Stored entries

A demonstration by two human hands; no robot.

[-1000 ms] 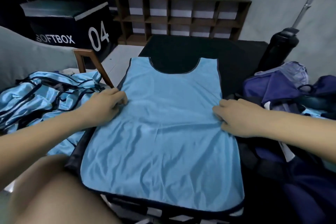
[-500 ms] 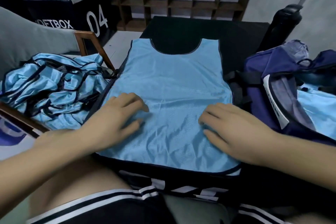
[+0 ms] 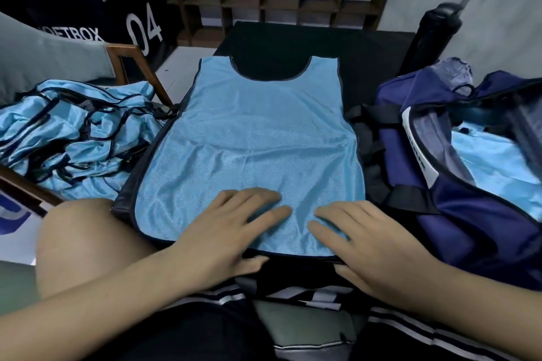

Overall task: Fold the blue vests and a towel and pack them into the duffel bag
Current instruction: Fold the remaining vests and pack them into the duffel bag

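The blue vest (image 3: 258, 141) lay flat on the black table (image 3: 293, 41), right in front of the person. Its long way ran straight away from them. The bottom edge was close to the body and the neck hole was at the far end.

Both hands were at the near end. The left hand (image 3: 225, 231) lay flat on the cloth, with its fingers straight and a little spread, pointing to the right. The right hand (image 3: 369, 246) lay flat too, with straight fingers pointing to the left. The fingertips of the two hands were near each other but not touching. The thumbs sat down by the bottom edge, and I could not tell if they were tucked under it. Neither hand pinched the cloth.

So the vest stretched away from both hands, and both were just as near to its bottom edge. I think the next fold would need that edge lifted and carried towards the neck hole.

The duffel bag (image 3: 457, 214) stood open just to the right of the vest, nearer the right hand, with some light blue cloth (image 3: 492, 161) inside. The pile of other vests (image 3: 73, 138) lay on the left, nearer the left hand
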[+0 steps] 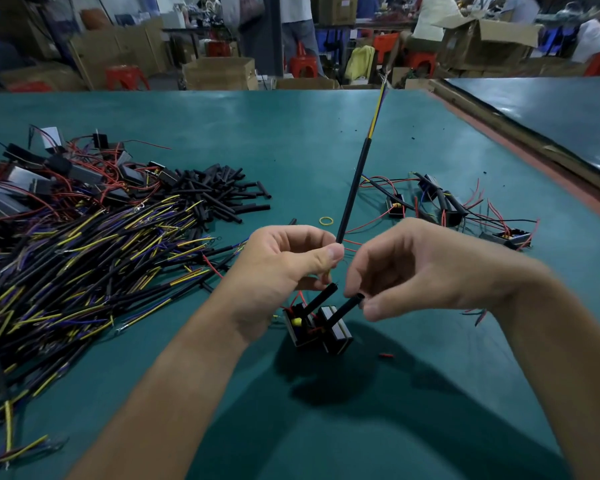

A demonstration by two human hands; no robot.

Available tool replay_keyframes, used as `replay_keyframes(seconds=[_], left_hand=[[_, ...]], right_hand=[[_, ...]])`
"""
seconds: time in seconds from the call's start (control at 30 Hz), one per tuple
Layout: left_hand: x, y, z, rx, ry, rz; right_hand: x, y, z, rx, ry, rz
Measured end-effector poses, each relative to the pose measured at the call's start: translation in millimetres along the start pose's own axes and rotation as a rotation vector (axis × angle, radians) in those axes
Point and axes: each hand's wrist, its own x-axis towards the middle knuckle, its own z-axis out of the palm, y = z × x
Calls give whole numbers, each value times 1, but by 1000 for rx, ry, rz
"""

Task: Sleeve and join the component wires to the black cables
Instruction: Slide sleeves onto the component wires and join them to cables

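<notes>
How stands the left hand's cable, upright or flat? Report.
Upright, slightly tilted: the left hand pinches the black cable low, its tip pointing up and away.

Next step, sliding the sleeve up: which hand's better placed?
Probably right: the right hand pinches the sleeve at its open end above the component, while the left hand is tied up holding the black cable.

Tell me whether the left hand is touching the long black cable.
Touching. The head view shows the left hand pinching the lower end of the black cable between thumb and forefinger, with no gap.
</notes>
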Motion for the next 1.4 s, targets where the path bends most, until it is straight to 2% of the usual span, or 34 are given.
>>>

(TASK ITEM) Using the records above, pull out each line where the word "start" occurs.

(ANSWER SPACE)
seconds: time in seconds from the call's start (control at 30 Hz), one per tuple
Measured end-effector poses, each relative to the pose measured at the call's start: translation in millimetres along the start pose's own axes and rotation as a rotation vector (axis × angle, radians) in those axes

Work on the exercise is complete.